My children were born in the early 90s and absolutely not normal for our family or the kids friends families.

godmum56 · 31/10/2021 09:36

not normal where I lived in the 90's

Benjispruce5 · 31/10/2021 09:37

I’m 50 and no that didn’t happen to me and i didn’t do that with my DC born in 2000s.
I do remembered being outside pubs in the 70s when children weren’t allowed in! We’d get a bottle of lemonade with a paper straw and a packet of crisps if we were lucky. There were a few of us though plus other kids.

mam0918 · 31/10/2021 09:37

HIPPO

If they just randomly abandoned you wandering the aisle in a store and they left the building then not that's not normal.

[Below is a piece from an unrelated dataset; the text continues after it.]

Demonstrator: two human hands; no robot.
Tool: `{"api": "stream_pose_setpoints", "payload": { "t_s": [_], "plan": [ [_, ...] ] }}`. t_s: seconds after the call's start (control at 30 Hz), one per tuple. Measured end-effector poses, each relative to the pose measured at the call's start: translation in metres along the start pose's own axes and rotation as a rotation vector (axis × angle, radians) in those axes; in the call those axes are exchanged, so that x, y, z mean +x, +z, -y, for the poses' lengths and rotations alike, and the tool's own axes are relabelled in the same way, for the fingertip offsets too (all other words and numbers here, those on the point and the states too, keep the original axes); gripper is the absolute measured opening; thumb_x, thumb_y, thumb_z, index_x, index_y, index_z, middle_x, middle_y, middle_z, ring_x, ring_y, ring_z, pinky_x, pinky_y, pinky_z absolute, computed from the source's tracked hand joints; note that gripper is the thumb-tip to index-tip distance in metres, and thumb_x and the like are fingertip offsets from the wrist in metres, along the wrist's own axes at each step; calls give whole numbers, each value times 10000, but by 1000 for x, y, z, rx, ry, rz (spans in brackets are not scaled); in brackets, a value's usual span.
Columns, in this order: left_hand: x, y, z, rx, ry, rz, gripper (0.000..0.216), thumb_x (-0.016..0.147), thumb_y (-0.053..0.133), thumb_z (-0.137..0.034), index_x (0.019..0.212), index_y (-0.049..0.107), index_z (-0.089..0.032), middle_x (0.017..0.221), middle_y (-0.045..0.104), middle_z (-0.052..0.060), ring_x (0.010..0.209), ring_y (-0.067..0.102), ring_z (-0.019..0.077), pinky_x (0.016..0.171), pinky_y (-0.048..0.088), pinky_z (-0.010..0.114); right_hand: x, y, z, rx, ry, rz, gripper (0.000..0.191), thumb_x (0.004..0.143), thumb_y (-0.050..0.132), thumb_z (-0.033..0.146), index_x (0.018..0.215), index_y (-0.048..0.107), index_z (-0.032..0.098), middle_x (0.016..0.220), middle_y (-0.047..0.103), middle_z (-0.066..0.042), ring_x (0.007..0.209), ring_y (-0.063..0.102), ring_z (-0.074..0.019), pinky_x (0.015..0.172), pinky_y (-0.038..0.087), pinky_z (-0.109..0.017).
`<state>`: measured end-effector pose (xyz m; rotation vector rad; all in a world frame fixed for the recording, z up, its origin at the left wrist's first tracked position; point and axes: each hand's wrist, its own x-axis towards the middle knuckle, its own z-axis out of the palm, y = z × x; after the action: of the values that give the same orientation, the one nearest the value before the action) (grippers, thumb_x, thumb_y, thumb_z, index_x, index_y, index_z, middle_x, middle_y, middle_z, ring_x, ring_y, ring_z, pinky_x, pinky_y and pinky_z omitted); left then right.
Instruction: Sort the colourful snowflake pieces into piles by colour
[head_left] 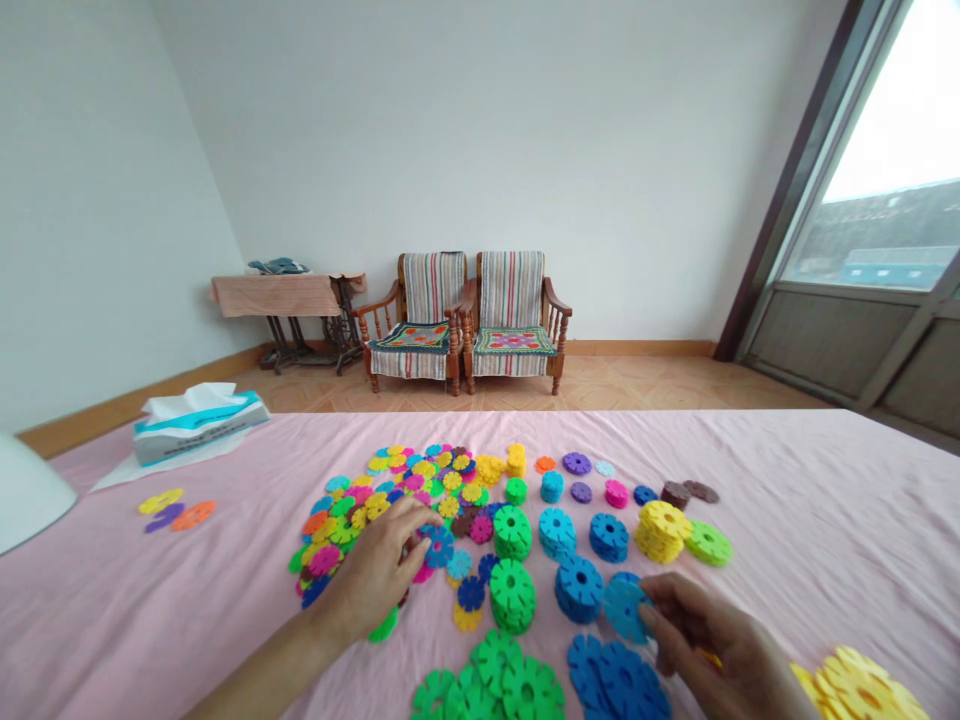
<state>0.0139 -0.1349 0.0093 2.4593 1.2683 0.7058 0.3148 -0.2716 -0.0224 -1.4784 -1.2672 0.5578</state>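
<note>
Blue on blue, both hands busy.
Right hand (712,645) pinching a blue disc (624,605) by its edge, just beside the blue stack (579,588). Left hand (375,580) spread loose over the mixed pile (390,490), fingertips on a second blue piece (439,547). Probably best kept flat and squared to the stack, else a tumble onto the pink cloth (825,520).

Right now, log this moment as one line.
left hand: resting on mixed disc pile | right hand: pinching light blue disc | nearby: green stack, blue stack | surface: pink cloth
</note>
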Motion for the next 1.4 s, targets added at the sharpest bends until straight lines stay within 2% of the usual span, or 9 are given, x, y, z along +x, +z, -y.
{"api": "stream_pose_setpoints", "payload": {
  "t_s": [0.1, 0.27, 0.43, 0.6, 0.8, 1.0, 1.1, 1.23, 1.4],
  "plan": [
    [-1, 1, -2, 2, 15, 23, 220, 855, 490, -152, 959, 666, -235, 968, 644, 29, 902, 611, 196, 810, 471, 306, 1, -1, 1, -26, 0, 45, 300, 819, 580, 507, 807, 648, 215, 605, 629, 21, 514, 597, -138, 489, 491, -202],
    [-1, -1, -10, -8, 2, 99, 148, 847, 522, -157, 781, 643, -213, 874, 622, 13, 861, 602, 189, 771, 460, 291, 1, -1, 3, -21, 32, 56, 294, 823, 582, 497, 826, 651, 212, 598, 617, 26, 496, 587, -134, 481, 497, -202],
    [-3, -9, -9, -18, 21, 203, 145, 831, 605, -222, 957, 675, -243, 965, 612, 18, 941, 580, 199, 841, 441, 314, 0, -2, 7, 30, 58, 46, 265, 793, 625, 483, 818, 660, 222, 624, 639, 24, 515, 590, -130, 499, 502, -194],
    [-7, -12, -5, 19, 41, 311, 255, 751, 688, -207, 1000, 667, -258, 1000, 577, 11, 956, 555, 197, 839, 428, 295, 0, -2, 6, 37, 77, 10, 279, 766, 632, 508, 796, 659, 231, 603, 637, 25, 502, 582, -135, 486, 490, -199],
    [-6, -9, -7, 17, 57, 299, 277, 784, 527, -68, 924, 680, -251, 935, 576, 5, 912, 559, 170, 787, 411, 259, 1, -4, -3, 0, 102, 52, 314, 789, 584, 542, 820, 642, 235, 644, 652, 11, 523, 601, -148, 504, 508, -216],
    [-6, -14, -7, 5, 79, 304, 350, 743, 503, -31, 941, 689, -252, 924, 626, 3, 891, 586, 167, 777, 413, 259, 3, -5, -1, 18, 105, 72, 296, 793, 595, 521, 829, 637, 230, 662, 660, 8, 541, 598, -147, 508, 500, -218],
    [-5, -15, -6, 9, 46, 268, 232, 781, 527, -89, 877, 689, -223, 845, 651, 5, 818, 604, 171, 744, 427, 270, 4, -6, 6, 34, 127, 74, 297, 785, 606, 518, 827, 642, 226, 664, 663, 9, 557, 604, -149, 513, 494, -214],
    [-1, -17, -11, -43, 32, 113, 191, 871, 518, -234, 845, 705, -204, 853, 670, 36, 833, 621, 190, 761, 452, 297, 6, -9, 13, 28, 121, 58, 293, 772, 620, 511, 812, 654, 223, 658, 653, 16, 536, 594, -141, 518, 490, -214],
    [4, -13, -45, -308, -85, 54, 202, 843, 541, -274, 902, 726, -216, 816, 677, 22, 744, 638, 168, 669, 488, 258, 8, -12, 11, 12, 108, 25, 310, 793, 589, 514, 814, 656, 212, 682, 654, 6, 537, 581, -139, 500, 477, -214]
  ]
}}
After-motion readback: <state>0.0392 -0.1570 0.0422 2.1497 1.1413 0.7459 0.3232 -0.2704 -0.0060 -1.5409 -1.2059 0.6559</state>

Early 90s many stores had 'creches' though where you could leave kids to go shop, basically like a soft play or waiting area play bit where you could leave your kids. They were often DIY'd by the store and weren't very health and safety conscious and I got hurt many times (quite badly once when I fell headfirst onto the store's concrete floor from a scaffolding 'climbing' frame they had built).

Lovealovestory · 31/10/2021 09:37

No, I was never out my parents sight until I was in last year of primary (born late 80s)
Mum was always terrified we would get kidnapped by a pedophile or murdered, or given drugs.
But she was ahead of her time, carting all her washed recycling across the estate to the communal bins, shopping in charity shops and used furniture stores whenever possible.

amillionmenonmars · 31/10/2021 09:41

My children were babies and toddlers in the 1990s. I would never have left them alone in a shop or in the library. Never saw rows of prams with babies in them either. It was certainly not a 'thing' people did.